Task prompt: All of the data must be written out verbatim, with pictures excluded.

Recorded data
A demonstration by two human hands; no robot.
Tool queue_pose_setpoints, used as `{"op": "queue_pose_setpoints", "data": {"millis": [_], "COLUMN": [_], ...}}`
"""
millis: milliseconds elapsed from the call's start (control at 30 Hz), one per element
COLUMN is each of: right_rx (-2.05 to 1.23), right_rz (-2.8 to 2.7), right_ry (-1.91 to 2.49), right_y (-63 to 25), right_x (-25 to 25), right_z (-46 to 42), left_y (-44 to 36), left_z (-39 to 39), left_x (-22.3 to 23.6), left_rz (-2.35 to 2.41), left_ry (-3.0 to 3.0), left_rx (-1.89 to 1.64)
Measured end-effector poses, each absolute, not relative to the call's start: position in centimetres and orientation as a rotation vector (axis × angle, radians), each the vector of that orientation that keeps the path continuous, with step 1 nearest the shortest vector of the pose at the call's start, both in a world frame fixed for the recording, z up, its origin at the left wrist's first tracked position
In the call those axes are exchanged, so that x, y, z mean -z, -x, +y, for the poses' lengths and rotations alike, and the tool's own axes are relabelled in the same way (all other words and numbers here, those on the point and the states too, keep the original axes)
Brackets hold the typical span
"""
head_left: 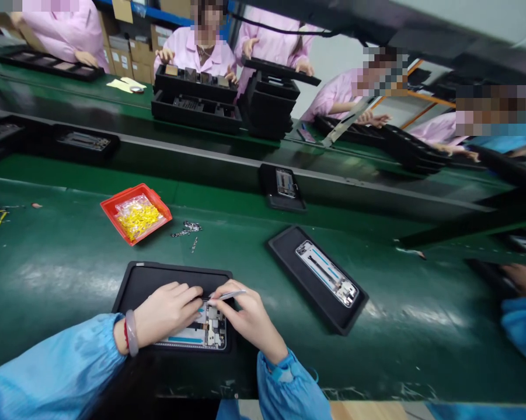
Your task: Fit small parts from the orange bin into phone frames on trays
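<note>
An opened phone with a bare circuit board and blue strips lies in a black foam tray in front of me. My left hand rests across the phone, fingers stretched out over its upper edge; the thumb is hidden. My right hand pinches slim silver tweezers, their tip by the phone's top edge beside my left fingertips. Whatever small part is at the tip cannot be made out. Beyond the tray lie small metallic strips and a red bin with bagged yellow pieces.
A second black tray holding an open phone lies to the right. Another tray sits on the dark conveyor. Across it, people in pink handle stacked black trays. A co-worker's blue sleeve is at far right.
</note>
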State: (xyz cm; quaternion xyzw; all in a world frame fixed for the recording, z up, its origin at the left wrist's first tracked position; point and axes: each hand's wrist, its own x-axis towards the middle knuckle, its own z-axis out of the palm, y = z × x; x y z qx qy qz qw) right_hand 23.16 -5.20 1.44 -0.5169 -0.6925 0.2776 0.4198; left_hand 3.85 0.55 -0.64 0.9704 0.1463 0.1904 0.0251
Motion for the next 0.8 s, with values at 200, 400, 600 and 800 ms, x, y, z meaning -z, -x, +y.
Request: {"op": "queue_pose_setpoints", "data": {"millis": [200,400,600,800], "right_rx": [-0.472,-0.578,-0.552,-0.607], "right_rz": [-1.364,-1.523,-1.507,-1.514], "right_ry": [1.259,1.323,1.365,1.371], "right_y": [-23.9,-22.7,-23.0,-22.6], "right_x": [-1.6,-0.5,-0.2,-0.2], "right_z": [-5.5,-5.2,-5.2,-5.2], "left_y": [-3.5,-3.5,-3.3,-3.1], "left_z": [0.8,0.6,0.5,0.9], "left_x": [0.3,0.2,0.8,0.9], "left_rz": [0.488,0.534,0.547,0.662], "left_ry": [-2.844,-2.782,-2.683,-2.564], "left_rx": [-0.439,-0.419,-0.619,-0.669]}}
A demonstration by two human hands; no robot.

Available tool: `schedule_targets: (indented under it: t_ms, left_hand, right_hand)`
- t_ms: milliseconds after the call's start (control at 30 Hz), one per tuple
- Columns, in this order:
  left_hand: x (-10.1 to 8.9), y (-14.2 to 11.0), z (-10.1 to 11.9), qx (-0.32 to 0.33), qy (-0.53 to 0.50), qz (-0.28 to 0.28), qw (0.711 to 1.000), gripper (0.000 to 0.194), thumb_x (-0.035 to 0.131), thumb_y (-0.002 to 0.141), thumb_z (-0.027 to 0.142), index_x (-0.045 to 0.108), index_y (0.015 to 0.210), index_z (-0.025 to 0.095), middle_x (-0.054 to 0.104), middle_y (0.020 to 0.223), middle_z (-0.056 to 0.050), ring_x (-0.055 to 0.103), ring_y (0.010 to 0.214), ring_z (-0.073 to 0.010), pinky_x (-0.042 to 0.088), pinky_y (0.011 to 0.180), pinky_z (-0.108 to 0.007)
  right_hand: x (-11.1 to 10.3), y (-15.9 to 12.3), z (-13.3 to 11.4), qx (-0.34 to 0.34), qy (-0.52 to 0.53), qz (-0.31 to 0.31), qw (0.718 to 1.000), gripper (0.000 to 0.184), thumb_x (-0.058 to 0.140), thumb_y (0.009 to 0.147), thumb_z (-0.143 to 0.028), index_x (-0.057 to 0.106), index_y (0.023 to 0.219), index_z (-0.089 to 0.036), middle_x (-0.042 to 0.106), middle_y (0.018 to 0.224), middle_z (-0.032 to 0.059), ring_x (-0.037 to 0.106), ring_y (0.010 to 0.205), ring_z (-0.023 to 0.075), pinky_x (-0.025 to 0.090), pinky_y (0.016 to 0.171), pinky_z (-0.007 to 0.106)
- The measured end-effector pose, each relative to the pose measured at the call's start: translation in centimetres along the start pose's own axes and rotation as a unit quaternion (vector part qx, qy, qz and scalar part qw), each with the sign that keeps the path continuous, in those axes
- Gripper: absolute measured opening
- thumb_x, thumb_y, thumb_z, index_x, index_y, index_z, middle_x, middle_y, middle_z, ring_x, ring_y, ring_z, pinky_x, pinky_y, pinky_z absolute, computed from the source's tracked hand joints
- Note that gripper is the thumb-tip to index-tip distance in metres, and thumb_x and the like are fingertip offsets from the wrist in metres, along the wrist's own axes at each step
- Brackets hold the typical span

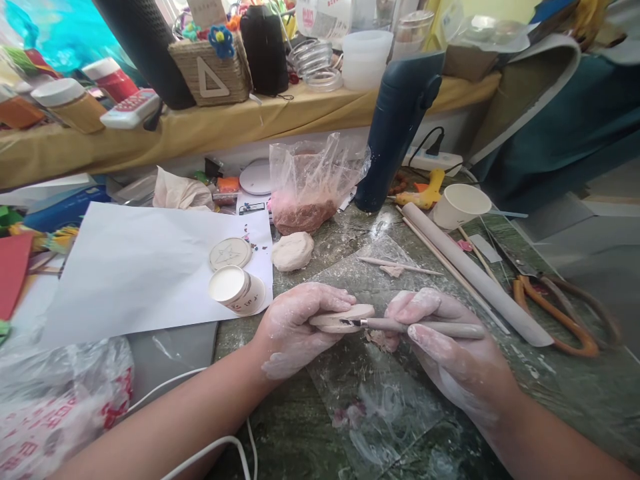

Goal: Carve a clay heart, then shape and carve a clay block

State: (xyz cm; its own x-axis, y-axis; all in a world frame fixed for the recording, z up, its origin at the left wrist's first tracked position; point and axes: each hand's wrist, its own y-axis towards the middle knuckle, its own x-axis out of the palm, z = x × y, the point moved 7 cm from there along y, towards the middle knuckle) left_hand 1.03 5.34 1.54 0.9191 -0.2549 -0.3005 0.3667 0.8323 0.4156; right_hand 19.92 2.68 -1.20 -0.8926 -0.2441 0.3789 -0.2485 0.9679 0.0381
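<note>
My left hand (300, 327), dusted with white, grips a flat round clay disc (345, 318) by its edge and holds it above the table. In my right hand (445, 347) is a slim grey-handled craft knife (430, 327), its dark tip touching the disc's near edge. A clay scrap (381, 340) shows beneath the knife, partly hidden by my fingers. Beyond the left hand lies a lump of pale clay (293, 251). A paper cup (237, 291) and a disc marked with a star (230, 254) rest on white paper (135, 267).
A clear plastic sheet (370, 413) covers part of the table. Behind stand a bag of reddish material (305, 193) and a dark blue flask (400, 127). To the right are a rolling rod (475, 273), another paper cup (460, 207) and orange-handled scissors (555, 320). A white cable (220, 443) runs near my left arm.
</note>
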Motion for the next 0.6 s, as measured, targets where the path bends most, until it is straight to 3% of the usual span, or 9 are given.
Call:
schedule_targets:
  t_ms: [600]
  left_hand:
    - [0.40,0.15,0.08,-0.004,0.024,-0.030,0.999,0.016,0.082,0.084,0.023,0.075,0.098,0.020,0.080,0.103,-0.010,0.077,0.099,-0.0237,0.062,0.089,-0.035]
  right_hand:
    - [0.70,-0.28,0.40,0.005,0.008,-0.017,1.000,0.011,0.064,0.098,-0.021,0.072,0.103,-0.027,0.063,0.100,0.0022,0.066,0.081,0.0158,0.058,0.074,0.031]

Response to the exercise:
A demonstration by two human hands; no robot.
Tool queue_pose_setpoints, used as `{"op": "queue_pose_setpoints", "data": {"millis": [_], "COLUMN": [_], ...}}`
"""
millis: milliseconds elapsed from the call's start (control at 30 Hz), one per element
COLUMN is each of: right_rx (-2.05 to 1.23), right_rz (-2.8 to 2.7), right_ry (-1.91 to 2.49), right_y (-63 to 25), right_x (-25 to 25), right_z (-46 to 42), left_y (-44 to 36), left_z (-39 to 39), left_x (-22.3 to 23.6), left_rz (-2.35 to 2.41), left_ry (-3.0 to 3.0), left_rx (-1.89 to 1.64)
Measured end-effector poses, each absolute, not relative to the call's start: position in centimetres and orientation as a rotation vector (axis × angle, radians), each the vector of that orientation that keeps the path continuous, with step 1 nearest the shortest vector of the pose at the call's start, both in a world frame fixed for the recording, z up, its origin at the left wrist's first tracked position
In the call those axes are exchanged, so that x, y, z mean -z, -x, +y, for the poses' lengths and rotations alike, and the tool's own axes are relabelled in the same way (all other words and numbers here, those on the point and the states too, keep the original axes)
Brackets hold the typical span
"""
head_left: 
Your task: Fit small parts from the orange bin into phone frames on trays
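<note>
An opened phone with a bare circuit board and blue strips lies in a black foam tray in front of me. My left hand rests across the phone, fingers stretched out over its upper edge; the thumb is hidden. My right hand pinches slim silver tweezers, their tip by the phone's top edge beside my left fingertips. Whatever small part is at the tip cannot be made out. Beyond the tray lie small metallic strips and a red bin with bagged yellow pieces.
A second black tray holding an open phone lies to the right. Another tray sits on the dark conveyor. Across it, people in pink handle stacked black trays. A co-worker's blue sleeve is at far right.
</note>
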State: (xyz cm; quaternion xyzw; all in a world frame fixed for the recording, z up, its origin at the left wrist's first tracked position; point and axes: each hand's wrist, its own x-axis towards the middle knuckle, its own z-axis out of the palm, y = z × x; x y z qx qy qz qw) right_hand 23.16 -5.20 1.44 -0.5169 -0.6925 0.2776 0.4198; left_hand 3.85 0.55 -0.64 0.9704 0.1463 0.1904 0.0251
Motion for the next 0.8 s, with values at 200, 400, 600 and 800 ms, x, y, z meaning -z, -x, +y.
Request: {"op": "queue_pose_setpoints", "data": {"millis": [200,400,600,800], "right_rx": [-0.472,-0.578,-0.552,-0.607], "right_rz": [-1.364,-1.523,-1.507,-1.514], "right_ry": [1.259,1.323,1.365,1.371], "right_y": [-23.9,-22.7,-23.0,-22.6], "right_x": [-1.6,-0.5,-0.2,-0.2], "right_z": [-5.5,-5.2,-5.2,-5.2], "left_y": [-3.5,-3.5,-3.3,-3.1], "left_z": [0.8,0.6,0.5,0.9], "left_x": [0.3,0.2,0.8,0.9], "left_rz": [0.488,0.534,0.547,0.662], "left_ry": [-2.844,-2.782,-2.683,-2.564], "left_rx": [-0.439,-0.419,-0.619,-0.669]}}
A demonstration by two human hands; no robot.

Available tool: `schedule_targets: (indented under it: t_ms, left_hand, right_hand)`
- t_ms: milliseconds after the call's start (control at 30 Hz), one per tuple
- Columns, in this order:
  left_hand: x (-10.1 to 8.9), y (-14.2 to 11.0), z (-10.1 to 11.9), qx (-0.32 to 0.33), qy (-0.53 to 0.50), qz (-0.28 to 0.28), qw (0.711 to 1.000), gripper (0.000 to 0.194), thumb_x (-0.035 to 0.131), thumb_y (-0.002 to 0.141), thumb_z (-0.027 to 0.142), index_x (-0.045 to 0.108), index_y (0.015 to 0.210), index_z (-0.025 to 0.095), middle_x (-0.054 to 0.104), middle_y (0.020 to 0.223), middle_z (-0.056 to 0.050), ring_x (-0.055 to 0.103), ring_y (0.010 to 0.214), ring_z (-0.073 to 0.010), pinky_x (-0.042 to 0.088), pinky_y (0.011 to 0.180), pinky_z (-0.108 to 0.007)
  right_hand: x (-11.1 to 10.3), y (-15.9 to 12.3), z (-13.3 to 11.4), qx (-0.34 to 0.34), qy (-0.52 to 0.53), qz (-0.31 to 0.31), qw (0.718 to 1.000), gripper (0.000 to 0.184), thumb_x (-0.058 to 0.140), thumb_y (0.009 to 0.147), thumb_z (-0.143 to 0.028), index_x (-0.057 to 0.106), index_y (0.023 to 0.219), index_z (-0.089 to 0.036), middle_x (-0.042 to 0.106), middle_y (0.018 to 0.224), middle_z (-0.032 to 0.059), ring_x (-0.037 to 0.106), ring_y (0.010 to 0.205), ring_z (-0.023 to 0.075), pinky_x (-0.025 to 0.090), pinky_y (0.016 to 0.171), pinky_z (-0.007 to 0.106)
- The measured end-effector pose, each relative to the pose measured at the call's start: translation in centimetres along the start pose's own axes and rotation as a unit quaternion (vector part qx, qy, qz and scalar part qw), each with the sign that keeps the path continuous, in those axes
- Gripper: absolute measured opening
- thumb_x, thumb_y, thumb_z, index_x, index_y, index_z, middle_x, middle_y, middle_z, ring_x, ring_y, ring_z, pinky_x, pinky_y, pinky_z absolute, computed from the source's tracked hand joints
- Note that gripper is the thumb-tip to index-tip distance in metres, and thumb_x and the like are fingertip offsets from the wrist in metres, along the wrist's own axes at each step
- Brackets hold the typical span


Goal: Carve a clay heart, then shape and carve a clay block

State: (xyz cm; its own x-axis, y-axis; all in a world frame fixed for the recording, z up, its origin at the left wrist's first tracked position; point and axes: each hand's wrist, its own y-axis towards the middle knuckle, its own x-axis out of the palm, z = x × y, the point moved 7 cm from there along y, towards the middle knuckle) left_hand 1.03 5.34 1.54 0.9191 -0.2549 -0.3005 0.3667 0.8323 0.4156; right_hand 19.92 2.68 -1.20 -0.8926 -0.2441 0.3789 -0.2485 0.9679 0.0381
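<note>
My left hand (300, 327), dusted with white, grips a flat round clay disc (345, 318) by its edge and holds it above the table. In my right hand (445, 347) is a slim grey-handled craft knife (430, 327), its dark tip touching the disc's near edge. A clay scrap (381, 340) shows beneath the knife, partly hidden by my fingers. Beyond the left hand lies a lump of pale clay (293, 251). A paper cup (237, 291) and a disc marked with a star (230, 254) rest on white paper (135, 267).
A clear plastic sheet (370, 413) covers part of the table. Behind stand a bag of reddish material (305, 193) and a dark blue flask (400, 127). To the right are a rolling rod (475, 273), another paper cup (460, 207) and orange-handled scissors (555, 320). A white cable (220, 443) runs near my left arm.
</note>
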Motion for the next 0.6 s, as measured, targets where the path bends most, until it is straight to 3% of the usual span, or 9 are given.
Call:
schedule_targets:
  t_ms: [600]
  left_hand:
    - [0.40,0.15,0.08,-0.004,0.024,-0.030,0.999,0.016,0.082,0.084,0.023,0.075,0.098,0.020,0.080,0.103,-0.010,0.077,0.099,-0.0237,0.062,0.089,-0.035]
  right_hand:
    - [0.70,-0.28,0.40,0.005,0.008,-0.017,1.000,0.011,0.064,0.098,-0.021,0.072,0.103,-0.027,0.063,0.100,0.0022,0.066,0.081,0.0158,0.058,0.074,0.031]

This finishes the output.